Exercise requirements:
The listing below must be returned in full and unchanged, without the images it carries.

Data shown:
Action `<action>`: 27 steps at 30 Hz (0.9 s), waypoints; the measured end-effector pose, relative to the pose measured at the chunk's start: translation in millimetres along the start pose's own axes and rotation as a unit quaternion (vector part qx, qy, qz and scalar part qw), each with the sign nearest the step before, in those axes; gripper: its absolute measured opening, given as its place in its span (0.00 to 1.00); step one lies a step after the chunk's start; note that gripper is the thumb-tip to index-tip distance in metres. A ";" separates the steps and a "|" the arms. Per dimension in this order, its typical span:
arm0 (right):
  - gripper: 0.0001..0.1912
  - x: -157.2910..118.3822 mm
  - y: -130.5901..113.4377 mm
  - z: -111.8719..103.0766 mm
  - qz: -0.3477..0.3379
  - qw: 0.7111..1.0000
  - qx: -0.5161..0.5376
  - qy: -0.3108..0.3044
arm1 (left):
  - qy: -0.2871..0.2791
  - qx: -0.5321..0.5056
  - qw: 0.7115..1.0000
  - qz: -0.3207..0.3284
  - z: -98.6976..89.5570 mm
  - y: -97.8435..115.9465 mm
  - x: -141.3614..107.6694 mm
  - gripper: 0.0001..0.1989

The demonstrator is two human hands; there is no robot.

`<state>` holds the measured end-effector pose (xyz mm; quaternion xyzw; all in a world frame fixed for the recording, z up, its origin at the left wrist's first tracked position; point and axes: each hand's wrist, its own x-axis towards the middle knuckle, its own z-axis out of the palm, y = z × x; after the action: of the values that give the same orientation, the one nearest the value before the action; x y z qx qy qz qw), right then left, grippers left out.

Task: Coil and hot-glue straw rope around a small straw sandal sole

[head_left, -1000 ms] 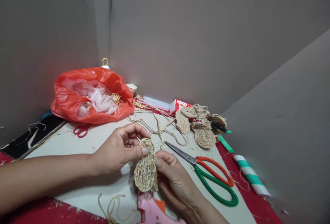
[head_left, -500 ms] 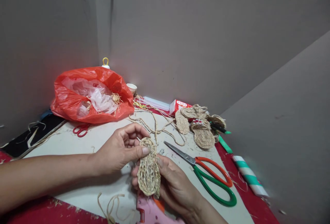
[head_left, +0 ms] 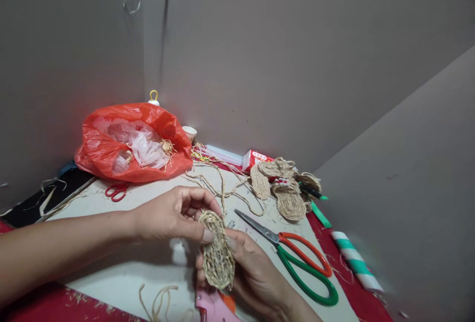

Response to this task:
Action `<action>`: 27 steps at 30 Hz (0.9 s), waypoints; the measured end-effector pose, relative to the pose measured at the chunk's start: translation in millimetres along the start pose's own axes and rotation as a unit quaternion (vector part qx, qy, qz and scalar part qw), each with the sign nearest the step before, in those axes; gripper: its absolute measured opening, given as its place in its span (0.00 to 1.00); step one lies a step after the chunk's start; note that gripper is the thumb-tip to index-tip distance in metres. A ";" separates the steps and a "|" the arms. Per dimension in this order, its typical span:
arm0 (right):
  - gripper: 0.0001..0.1912
  - x: -157.2910..118.3822 mm
  - y: -130.5901..113.4377 mm
  - z: -111.8719..103.0766 mm
  - qz: -0.3477..0.3379
  - qw: 0.7111..1.0000
  - qx: -0.5161..0.5376
  - qy: -0.3108..0.3044
arm1 (left):
  - qy: -0.2871..0.2791
  - qx: -0.5321..0.5056
  - qw: 0.7115..1.0000
  - qz: -0.3207..0.3284
  - z: -98.6976..89.5570 mm
  - y: -97.8435..115.9465 mm
  - x: -141.3614..107.6694 mm
  - gripper: 0.0001..0.1989

The demonstrator is two human hands; there is no robot.

`<state>` holds the measured end-effector pose (xyz mm; quaternion xyzw; all in a world frame fixed for the recording, z up, its origin at the left wrist's first tracked position; point and axes: each hand's wrist, its own x-axis towards the middle knuckle, its own z-axis out of the palm, y = z × x; after the action: of the values that give the same orientation, the one nearest the value before the action; x y z qx qy qz qw), right then left, grippers left out.

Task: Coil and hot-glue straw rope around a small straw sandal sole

[head_left, -1000 ms] 
[head_left, -500 ms] 
[head_left, +0 ms] 

This concludes the response to the exercise.